TASK BRIEF: Count the lines below that contain the word "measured". Give only the number.

SUPPLIED ENTRIES:
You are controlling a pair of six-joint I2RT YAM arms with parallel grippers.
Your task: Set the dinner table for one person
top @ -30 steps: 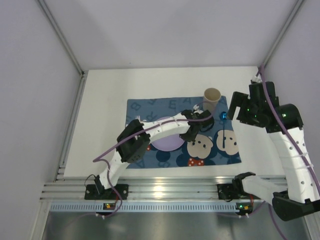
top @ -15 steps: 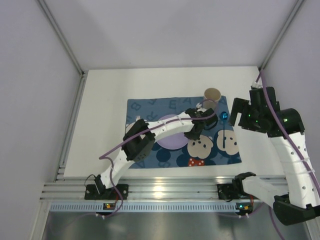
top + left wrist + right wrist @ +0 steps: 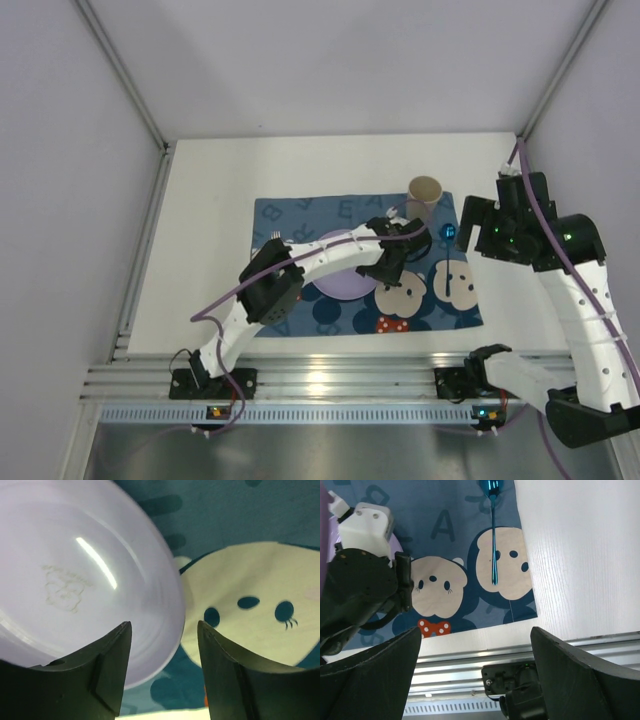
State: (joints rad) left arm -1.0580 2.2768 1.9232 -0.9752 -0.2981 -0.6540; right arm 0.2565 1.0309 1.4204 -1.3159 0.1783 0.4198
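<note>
**Desk:** What are the grippers doing here?

**Photographer:** The left gripper (image 3: 162, 630) has its jaws apart over the right rim of a pale lilac plate (image 3: 75, 570), and nothing is pinched between them. Whether a finger grazes the rim, I cannot tell. The right gripper (image 3: 476, 632) hangs spread wide and empty above the right side of the setting.

**Desk:** And around them?

**Photographer:** The plate lies flat in the middle of a blue cartoon-mouse placemat (image 3: 300, 215). A shiny blue spoon (image 3: 493, 540) lies on the mat to the plate's right, handle toward the arms. A tan cup (image 3: 424, 192) stands upright at the mat's far right corner. All of it rests on the dinner table (image 3: 210, 200), the white top that runs from the silver rail (image 3: 320, 385) by the arm bases out to the far wall.

**Desk:** How would these things handle?

**Photographer:** The table looks rigid and fixed, a surface to set things on and not something to grip. The plate looks light, glossy plastic and likely slippery, so I'd take it at the rim. The spoon is thin and slick and is best pinched across its handle. The cloth would probably bunch if anything were dragged over it.
</note>
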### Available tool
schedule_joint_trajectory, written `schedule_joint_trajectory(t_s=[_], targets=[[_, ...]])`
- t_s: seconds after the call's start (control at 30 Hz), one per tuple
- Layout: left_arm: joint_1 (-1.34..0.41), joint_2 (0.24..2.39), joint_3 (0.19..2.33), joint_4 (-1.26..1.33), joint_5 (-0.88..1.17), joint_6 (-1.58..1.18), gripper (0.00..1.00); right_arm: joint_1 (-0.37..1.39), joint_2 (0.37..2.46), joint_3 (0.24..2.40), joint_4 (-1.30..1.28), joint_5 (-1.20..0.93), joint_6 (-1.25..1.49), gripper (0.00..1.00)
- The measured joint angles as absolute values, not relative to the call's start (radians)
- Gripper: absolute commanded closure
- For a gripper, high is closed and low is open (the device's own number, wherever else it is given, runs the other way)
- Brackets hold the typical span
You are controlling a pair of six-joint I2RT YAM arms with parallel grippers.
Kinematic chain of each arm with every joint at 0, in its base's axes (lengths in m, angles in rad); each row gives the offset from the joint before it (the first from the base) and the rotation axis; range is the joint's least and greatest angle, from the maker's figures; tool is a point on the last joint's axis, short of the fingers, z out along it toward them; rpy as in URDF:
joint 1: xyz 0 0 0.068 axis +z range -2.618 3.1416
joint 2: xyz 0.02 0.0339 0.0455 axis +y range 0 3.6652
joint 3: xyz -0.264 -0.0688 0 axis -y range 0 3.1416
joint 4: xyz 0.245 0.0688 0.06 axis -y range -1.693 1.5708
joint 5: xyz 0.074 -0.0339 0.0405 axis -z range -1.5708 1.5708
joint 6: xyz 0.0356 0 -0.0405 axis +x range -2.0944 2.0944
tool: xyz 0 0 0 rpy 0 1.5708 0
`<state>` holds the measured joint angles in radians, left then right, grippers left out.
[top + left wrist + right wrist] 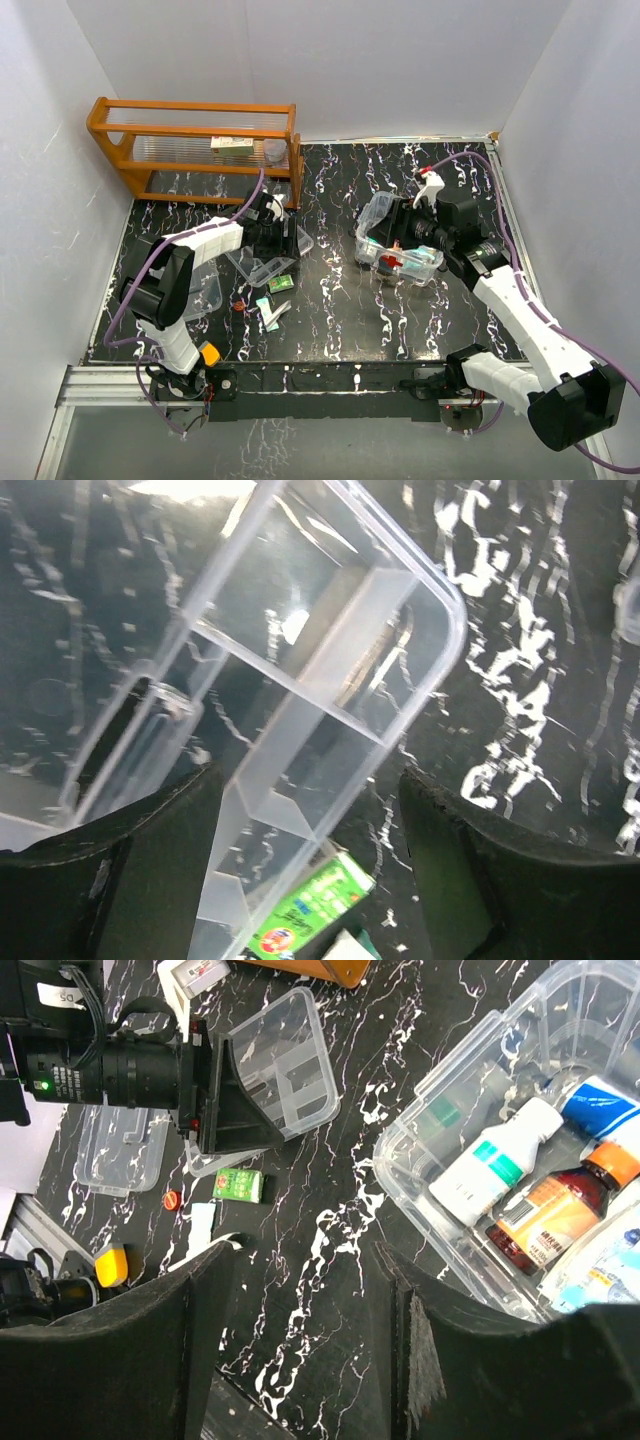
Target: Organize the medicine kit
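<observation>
The clear medicine kit box [372,222] stands right of centre and holds bottles; in the right wrist view its rim [440,1080] surrounds a white bottle [490,1165] and a brown bottle [548,1212]. The clear divided tray insert [262,266] lies left of centre and also shows in the left wrist view [300,650]. My left gripper [283,240] is open, with the tray's near end between its fingers [150,865]. The flat lid [200,292] lies further left. My right gripper [300,1340] is open and empty above bare table beside the box.
An orange wooden rack [190,140] stands at the back left with a small box [232,144] on it. A green carton [280,284], white sachets [270,313] and a small red cap [238,306] lie in front of the tray. White walls enclose the table.
</observation>
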<state>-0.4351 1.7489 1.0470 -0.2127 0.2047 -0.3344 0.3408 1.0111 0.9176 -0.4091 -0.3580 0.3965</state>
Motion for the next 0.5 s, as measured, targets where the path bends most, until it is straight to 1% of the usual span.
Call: schedule_joint_trajectory(t_s=[0.13,0.3,0.5], targets=[[-0.435,1.749,1.036,-0.192,0.321,-0.364,0.32,0.363,1.011,0.904,-0.410,-0.345,0.424,0.48],[-0.435,1.749,1.021,-0.167,0.402,-0.393,0.32,0.476,1.013,0.889,-0.405,-0.293,0.447,0.48],[-0.435,1.706,1.011,-0.168,0.373,-0.420,0.31,0.645,1.040,0.878,-0.353,-0.177,0.486,0.49]])
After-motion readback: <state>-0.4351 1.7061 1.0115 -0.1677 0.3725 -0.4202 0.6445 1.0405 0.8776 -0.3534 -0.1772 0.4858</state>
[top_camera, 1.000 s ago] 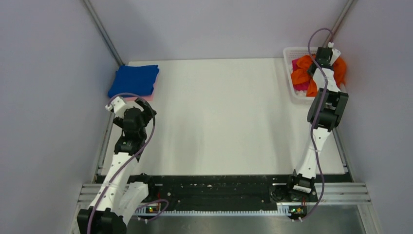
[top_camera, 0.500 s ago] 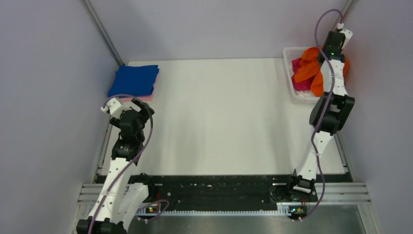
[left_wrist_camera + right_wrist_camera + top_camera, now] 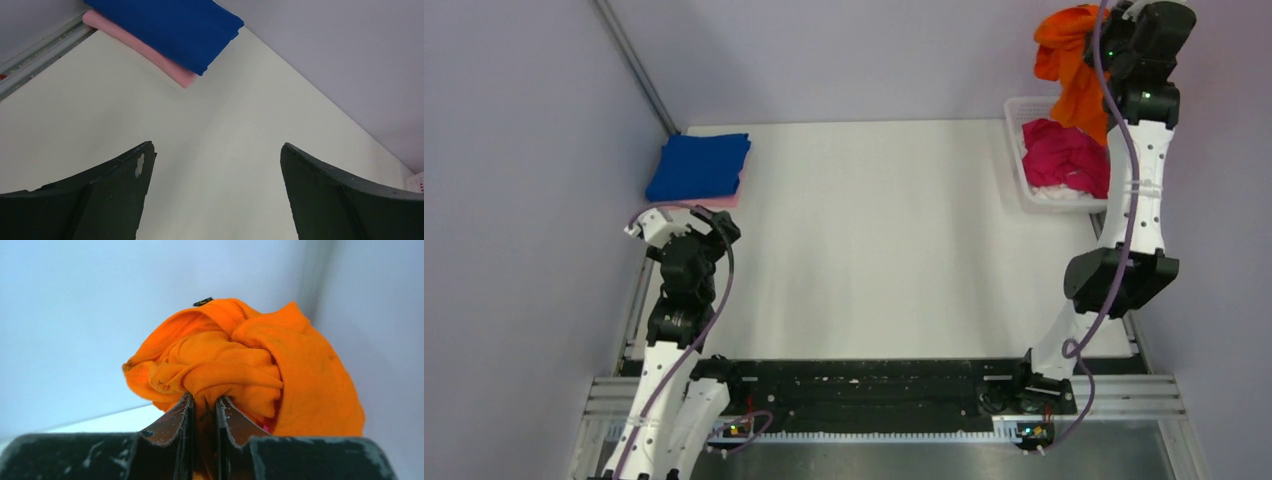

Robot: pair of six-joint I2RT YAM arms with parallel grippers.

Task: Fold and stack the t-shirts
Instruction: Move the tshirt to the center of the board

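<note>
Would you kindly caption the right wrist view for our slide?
Right hand shut on a bunched orange t-shirt, pale wall behind.

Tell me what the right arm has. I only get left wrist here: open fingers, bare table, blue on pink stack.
Observer: The right gripper is shut on the orange t-shirt, with a bunched fold between its fingers.
Operator: Where is it relative to the bin?
Observer: In the top view the shirt hangs high over the white basket at the far right corner.
Operator: Anything else in the basket?
Observer: Yes, a magenta t-shirt lies crumpled inside it.
</note>
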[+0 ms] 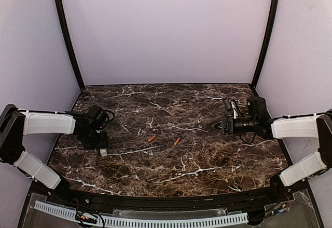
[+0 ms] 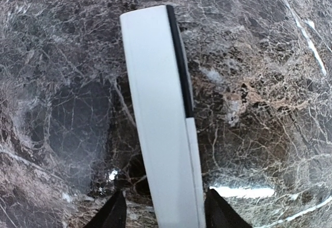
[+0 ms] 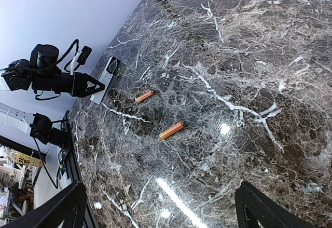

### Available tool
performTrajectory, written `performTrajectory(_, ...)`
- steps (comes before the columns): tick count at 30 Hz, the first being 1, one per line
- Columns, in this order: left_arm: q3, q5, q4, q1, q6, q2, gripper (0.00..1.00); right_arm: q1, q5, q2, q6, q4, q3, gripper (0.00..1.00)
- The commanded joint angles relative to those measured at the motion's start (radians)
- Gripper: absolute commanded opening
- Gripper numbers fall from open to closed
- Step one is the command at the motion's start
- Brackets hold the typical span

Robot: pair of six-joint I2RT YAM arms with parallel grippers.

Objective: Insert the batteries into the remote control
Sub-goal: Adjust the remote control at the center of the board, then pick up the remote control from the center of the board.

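Observation:
The white remote control (image 2: 158, 119) lies on the marble with a dark strip along its right edge. In the top view only its end (image 1: 104, 151) shows under the left arm. My left gripper (image 2: 167, 215) is open and low over the remote, one finger on each side. There is a gap on the left, and the right finger is close to the remote's edge. Two orange-red batteries (image 1: 152, 138) (image 1: 177, 141) lie apart mid-table, also seen in the right wrist view (image 3: 144, 96) (image 3: 171, 130). My right gripper (image 3: 161, 212) is open, empty, and raised to the right of them (image 1: 215, 126).
The dark marble table (image 1: 207, 160) is enclosed by pale walls with black posts at the back corners. A white perforated strip (image 1: 155, 221) runs along the near edge below the arm bases. No cover strip shows.

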Motion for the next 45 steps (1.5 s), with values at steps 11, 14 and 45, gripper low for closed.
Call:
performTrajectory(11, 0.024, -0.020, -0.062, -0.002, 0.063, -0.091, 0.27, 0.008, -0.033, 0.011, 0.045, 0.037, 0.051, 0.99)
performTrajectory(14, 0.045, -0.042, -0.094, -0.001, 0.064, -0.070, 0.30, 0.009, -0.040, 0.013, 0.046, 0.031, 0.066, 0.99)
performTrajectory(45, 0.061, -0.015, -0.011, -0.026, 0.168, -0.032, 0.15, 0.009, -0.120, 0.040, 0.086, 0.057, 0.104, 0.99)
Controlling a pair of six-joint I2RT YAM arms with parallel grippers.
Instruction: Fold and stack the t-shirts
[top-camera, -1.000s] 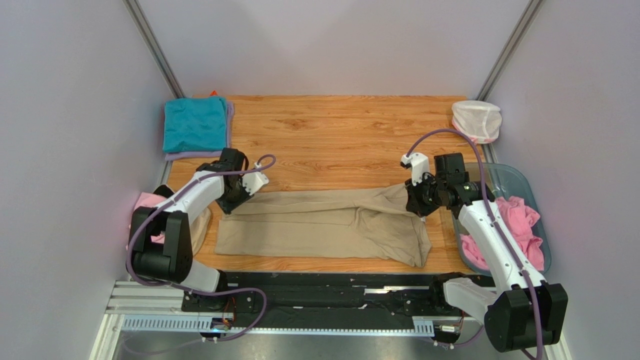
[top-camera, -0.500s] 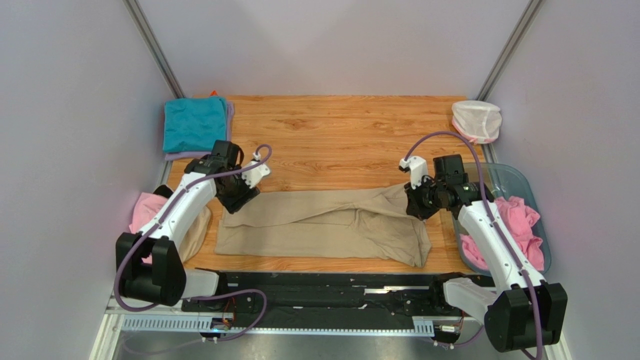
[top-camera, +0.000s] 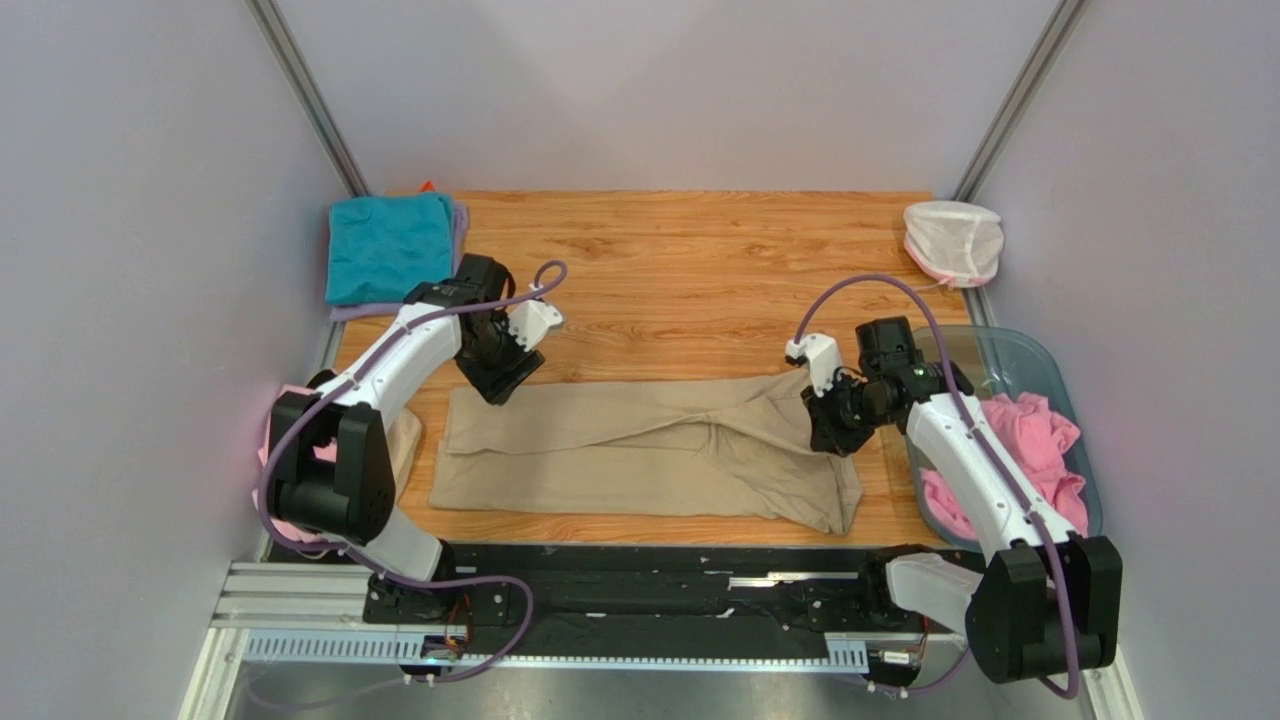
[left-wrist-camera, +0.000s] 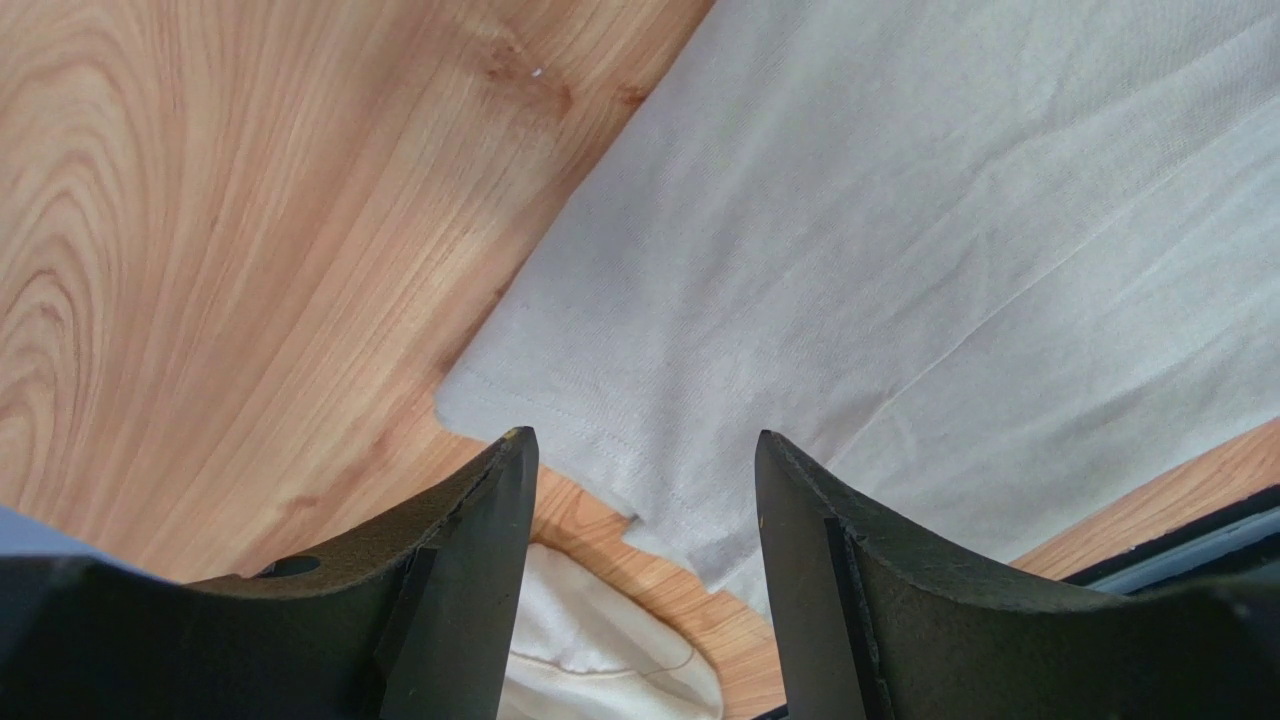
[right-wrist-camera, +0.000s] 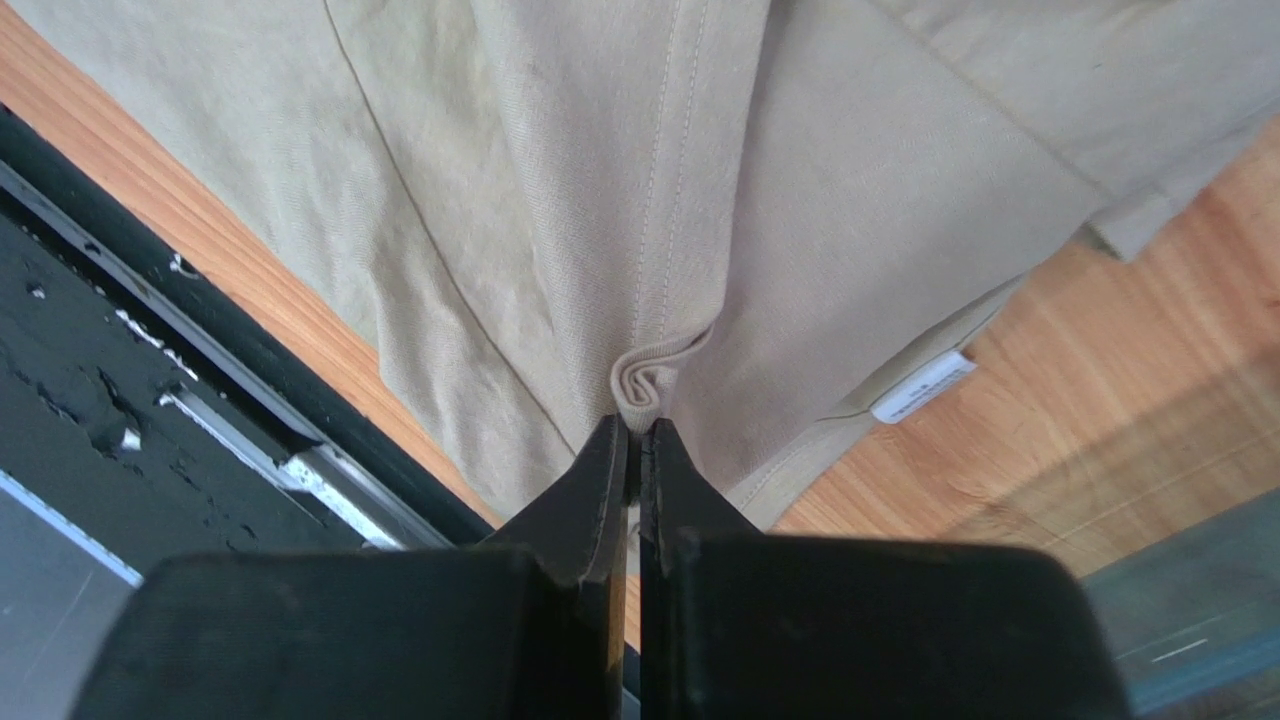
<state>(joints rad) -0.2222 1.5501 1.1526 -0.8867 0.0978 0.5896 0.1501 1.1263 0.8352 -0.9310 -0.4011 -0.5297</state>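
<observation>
Top view: large tan-beige cotton t-shirt (top-camera: 646, 450) lies folded lengthwise across the near half of the wooden table (top-camera: 676, 255).
Left wrist view: left gripper (left-wrist-camera: 639, 450) spread wide, holding nothing, over the shirt's corner.
Right wrist view: right gripper (right-wrist-camera: 634, 428) pinched closed on a small bunch of the shirt's fabric.

I see the tan t-shirt (top-camera: 646, 458) lying near centre, folded into a long wrinkled band running left to right. The folded teal t-shirt (top-camera: 388, 248) rests on the lilac t-shirt (top-camera: 361, 312), far left. The pink t-shirt (top-camera: 1037, 435) lies crumpled at right.
</observation>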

REPLY: 4